• [DIRECTIONS FOR THIS TASK] Copy the result of filtering the entries below for lines that include the string "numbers".

───── DATA SUPPLIED

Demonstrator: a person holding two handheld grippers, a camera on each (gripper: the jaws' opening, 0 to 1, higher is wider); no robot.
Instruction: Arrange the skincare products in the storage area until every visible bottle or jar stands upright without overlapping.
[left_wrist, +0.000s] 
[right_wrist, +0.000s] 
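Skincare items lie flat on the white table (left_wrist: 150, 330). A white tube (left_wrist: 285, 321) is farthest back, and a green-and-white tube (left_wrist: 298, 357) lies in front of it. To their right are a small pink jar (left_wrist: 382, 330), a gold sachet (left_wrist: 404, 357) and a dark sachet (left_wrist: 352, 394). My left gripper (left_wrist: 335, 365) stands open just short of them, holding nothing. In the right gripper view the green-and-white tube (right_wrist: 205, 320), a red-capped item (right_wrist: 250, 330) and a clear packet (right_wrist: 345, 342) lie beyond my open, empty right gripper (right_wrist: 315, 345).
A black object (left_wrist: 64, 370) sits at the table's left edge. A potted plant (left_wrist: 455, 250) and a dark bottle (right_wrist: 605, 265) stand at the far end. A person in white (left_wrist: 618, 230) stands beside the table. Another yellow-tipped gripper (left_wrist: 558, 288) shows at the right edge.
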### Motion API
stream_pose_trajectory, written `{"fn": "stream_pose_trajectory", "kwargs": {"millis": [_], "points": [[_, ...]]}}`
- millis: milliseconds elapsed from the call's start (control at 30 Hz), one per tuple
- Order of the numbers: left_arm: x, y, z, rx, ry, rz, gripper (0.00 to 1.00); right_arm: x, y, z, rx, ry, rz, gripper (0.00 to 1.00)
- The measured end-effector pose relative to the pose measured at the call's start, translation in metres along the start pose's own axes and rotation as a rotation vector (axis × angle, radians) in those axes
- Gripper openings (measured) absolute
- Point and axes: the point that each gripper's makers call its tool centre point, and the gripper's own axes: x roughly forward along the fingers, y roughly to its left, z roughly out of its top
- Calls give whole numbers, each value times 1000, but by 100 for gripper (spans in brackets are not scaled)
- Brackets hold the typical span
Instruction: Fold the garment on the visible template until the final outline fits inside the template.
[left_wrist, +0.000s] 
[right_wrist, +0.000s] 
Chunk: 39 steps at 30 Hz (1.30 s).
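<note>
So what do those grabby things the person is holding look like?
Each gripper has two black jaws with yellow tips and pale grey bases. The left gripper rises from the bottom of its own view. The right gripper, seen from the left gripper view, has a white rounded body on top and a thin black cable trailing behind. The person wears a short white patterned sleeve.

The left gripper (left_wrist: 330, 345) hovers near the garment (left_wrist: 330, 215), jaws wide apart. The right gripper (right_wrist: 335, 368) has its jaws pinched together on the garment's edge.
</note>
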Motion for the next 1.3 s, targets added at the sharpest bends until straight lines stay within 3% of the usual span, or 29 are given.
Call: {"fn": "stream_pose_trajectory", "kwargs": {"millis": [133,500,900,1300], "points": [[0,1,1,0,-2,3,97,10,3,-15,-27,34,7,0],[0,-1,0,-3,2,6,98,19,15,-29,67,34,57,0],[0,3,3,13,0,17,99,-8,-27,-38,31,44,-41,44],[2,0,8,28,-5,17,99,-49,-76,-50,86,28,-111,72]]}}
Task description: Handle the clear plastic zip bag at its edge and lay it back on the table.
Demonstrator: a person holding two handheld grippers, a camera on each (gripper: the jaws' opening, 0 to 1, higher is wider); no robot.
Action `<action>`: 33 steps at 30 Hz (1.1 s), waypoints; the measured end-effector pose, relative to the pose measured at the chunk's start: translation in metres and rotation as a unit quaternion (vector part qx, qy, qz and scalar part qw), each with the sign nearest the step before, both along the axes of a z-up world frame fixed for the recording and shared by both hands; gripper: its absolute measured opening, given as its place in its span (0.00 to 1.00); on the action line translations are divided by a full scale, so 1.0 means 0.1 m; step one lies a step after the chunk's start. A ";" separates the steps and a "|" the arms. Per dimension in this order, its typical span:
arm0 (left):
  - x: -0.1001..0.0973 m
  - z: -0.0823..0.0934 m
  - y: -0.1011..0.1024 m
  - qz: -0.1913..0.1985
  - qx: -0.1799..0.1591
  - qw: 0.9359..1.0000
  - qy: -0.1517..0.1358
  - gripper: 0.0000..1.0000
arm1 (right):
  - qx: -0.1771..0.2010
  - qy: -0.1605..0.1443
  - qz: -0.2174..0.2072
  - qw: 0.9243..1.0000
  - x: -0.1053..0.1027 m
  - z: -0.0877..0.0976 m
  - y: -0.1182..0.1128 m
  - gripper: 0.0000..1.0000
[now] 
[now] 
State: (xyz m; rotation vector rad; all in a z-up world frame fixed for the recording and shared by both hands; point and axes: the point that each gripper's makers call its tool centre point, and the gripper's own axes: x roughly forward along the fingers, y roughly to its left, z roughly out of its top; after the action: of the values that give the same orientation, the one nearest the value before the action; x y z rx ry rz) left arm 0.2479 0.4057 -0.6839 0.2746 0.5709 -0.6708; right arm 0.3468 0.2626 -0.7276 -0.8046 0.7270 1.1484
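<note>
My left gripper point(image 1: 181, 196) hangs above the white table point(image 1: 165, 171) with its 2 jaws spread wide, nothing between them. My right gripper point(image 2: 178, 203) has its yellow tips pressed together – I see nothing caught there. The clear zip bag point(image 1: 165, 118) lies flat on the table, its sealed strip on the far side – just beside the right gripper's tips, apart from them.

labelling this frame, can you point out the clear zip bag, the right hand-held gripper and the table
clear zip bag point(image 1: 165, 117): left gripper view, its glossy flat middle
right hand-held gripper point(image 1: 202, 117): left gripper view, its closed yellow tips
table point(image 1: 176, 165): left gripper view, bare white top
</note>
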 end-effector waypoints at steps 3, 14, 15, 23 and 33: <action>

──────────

• [ANSWER BOX]
- Order of the numbers: left_arm: x, y, z, rx, ry, rz, gripper (0.00 to 1.00); right_arm: x, y, z, rx, ry, rz, gripper (0.00 to 1.00)
- Calls give whole numbers, each value times 1000, but by 100 for gripper (spans in brackets are not scaled)

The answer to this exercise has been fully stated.